Content starts

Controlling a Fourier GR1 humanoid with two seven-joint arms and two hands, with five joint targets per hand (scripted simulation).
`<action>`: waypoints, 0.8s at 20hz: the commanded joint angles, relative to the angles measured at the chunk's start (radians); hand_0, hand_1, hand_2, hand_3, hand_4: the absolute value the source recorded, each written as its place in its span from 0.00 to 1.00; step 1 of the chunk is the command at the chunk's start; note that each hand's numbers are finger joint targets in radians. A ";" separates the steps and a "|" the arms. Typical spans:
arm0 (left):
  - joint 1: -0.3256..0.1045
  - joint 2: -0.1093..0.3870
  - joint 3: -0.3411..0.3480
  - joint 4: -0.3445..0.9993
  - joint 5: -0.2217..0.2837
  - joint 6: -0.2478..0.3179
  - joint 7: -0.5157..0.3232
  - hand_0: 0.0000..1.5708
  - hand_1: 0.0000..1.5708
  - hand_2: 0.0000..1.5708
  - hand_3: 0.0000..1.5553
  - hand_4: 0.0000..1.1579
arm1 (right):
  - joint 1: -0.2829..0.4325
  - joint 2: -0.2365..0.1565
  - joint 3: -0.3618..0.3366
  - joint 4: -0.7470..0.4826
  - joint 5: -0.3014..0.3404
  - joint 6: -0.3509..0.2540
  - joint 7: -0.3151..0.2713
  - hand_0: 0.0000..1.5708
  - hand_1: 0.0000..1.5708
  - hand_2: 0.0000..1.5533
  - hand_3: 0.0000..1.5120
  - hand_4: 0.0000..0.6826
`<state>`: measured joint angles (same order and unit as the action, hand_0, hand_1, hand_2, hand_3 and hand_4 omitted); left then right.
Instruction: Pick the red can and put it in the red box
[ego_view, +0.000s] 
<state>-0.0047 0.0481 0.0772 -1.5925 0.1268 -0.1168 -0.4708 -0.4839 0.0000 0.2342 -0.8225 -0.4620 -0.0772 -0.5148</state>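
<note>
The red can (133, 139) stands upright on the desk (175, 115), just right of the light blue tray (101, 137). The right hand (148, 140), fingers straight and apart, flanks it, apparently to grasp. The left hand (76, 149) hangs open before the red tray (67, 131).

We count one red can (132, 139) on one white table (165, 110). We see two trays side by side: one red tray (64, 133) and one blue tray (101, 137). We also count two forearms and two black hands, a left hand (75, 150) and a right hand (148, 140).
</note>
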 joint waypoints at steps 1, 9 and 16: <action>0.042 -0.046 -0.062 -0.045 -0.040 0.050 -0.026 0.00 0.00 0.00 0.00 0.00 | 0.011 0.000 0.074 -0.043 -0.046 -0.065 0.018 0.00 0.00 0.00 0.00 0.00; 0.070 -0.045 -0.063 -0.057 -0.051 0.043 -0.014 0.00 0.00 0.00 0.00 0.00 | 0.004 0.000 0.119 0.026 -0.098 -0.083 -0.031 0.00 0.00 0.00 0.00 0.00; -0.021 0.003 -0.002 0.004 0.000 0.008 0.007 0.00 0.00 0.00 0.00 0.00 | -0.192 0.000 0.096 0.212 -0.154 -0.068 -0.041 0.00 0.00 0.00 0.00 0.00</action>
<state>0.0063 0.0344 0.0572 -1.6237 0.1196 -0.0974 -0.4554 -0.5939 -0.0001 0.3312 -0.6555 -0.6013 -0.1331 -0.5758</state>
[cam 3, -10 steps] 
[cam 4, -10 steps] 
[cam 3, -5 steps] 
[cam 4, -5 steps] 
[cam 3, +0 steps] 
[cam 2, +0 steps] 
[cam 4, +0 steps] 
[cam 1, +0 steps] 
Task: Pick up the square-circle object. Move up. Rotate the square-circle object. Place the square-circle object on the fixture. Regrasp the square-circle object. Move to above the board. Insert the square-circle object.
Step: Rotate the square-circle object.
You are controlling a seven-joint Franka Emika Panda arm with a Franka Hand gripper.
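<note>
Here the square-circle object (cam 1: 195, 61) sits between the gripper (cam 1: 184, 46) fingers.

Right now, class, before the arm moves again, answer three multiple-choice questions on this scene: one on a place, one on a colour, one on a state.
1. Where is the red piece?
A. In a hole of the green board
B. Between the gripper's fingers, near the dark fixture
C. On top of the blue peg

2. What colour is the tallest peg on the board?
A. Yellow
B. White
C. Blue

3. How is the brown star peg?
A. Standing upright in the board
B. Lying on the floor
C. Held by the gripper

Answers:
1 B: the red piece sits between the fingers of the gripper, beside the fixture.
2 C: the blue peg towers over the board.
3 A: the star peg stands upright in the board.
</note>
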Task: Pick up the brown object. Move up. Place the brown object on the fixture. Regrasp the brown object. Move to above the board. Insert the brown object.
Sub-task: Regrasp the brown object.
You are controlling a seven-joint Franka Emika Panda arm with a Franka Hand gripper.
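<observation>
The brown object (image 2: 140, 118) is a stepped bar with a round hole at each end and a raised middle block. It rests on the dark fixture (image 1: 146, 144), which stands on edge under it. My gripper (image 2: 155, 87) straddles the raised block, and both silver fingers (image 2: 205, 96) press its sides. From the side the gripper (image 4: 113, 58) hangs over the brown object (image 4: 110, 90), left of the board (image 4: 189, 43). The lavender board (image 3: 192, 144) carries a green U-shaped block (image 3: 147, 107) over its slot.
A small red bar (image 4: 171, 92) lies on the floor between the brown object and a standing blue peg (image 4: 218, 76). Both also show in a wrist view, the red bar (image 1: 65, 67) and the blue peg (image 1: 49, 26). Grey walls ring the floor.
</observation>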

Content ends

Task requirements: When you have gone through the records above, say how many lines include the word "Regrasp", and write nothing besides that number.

Result of the exercise: 3